▶ **Data shown**:
- Opening Delimiter -

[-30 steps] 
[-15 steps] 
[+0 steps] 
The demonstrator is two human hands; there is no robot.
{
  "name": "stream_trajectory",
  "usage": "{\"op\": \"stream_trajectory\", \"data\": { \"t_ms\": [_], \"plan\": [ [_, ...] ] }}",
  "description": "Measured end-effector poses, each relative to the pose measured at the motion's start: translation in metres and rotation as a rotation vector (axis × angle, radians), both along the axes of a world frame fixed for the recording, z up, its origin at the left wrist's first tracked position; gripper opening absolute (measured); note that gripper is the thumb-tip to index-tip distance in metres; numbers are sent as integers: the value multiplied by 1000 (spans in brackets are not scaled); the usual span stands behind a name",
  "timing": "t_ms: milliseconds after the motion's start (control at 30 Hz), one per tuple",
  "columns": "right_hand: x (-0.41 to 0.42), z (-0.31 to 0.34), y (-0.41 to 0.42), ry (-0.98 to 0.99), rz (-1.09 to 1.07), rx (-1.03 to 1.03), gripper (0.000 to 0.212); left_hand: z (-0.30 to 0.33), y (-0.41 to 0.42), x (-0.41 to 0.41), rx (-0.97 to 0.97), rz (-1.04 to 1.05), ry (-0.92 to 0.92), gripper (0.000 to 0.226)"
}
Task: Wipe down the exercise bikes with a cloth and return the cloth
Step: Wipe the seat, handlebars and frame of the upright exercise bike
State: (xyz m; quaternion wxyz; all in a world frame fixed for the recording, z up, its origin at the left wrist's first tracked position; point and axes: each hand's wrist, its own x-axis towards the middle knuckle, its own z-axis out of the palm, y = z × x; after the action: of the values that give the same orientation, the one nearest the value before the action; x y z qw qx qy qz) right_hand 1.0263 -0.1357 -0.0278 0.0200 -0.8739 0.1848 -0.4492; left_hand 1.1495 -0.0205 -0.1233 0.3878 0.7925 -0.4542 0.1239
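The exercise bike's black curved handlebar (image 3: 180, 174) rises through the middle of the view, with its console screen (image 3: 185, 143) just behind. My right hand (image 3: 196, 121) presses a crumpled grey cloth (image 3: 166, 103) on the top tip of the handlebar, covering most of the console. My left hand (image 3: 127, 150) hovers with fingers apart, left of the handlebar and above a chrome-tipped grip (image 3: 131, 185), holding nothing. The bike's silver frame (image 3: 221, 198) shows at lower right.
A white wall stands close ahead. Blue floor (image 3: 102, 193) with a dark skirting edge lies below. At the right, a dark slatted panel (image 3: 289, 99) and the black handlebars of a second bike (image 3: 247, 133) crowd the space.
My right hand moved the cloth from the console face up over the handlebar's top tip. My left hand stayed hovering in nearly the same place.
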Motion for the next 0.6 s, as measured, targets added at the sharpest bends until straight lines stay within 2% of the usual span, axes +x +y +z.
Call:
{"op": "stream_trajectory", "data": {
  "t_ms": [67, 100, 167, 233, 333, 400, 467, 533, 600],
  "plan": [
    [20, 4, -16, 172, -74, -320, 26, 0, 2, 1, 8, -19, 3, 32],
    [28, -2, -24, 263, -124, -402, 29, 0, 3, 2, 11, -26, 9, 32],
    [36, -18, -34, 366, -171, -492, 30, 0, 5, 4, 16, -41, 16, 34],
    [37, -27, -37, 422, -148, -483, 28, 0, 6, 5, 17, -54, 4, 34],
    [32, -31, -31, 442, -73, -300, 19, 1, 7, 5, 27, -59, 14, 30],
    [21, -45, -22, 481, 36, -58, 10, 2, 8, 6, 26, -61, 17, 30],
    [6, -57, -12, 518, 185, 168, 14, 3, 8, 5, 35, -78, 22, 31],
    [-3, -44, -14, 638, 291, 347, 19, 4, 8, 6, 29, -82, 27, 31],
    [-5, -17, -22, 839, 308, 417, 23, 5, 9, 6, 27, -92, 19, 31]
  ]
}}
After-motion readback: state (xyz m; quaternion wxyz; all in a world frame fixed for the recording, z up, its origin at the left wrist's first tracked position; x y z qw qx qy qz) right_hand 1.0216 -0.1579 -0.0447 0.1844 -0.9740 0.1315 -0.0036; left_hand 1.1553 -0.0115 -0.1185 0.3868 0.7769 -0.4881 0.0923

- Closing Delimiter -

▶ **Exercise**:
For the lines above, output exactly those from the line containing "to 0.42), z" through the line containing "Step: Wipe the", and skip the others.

▶ **Answer area**:
  "columns": "right_hand: x (-0.41 to 0.42), z (-0.31 to 0.34), y (-0.41 to 0.42), ry (-0.98 to 0.99), rz (-1.09 to 1.07), rx (-1.03 to 1.03), gripper (0.000 to 0.212); left_hand: z (-0.30 to 0.33), y (-0.41 to 0.42), x (-0.41 to 0.41), rx (-0.97 to 0.97), rz (-1.04 to 1.05), ry (-0.92 to 0.92), gripper (0.000 to 0.226)"
}
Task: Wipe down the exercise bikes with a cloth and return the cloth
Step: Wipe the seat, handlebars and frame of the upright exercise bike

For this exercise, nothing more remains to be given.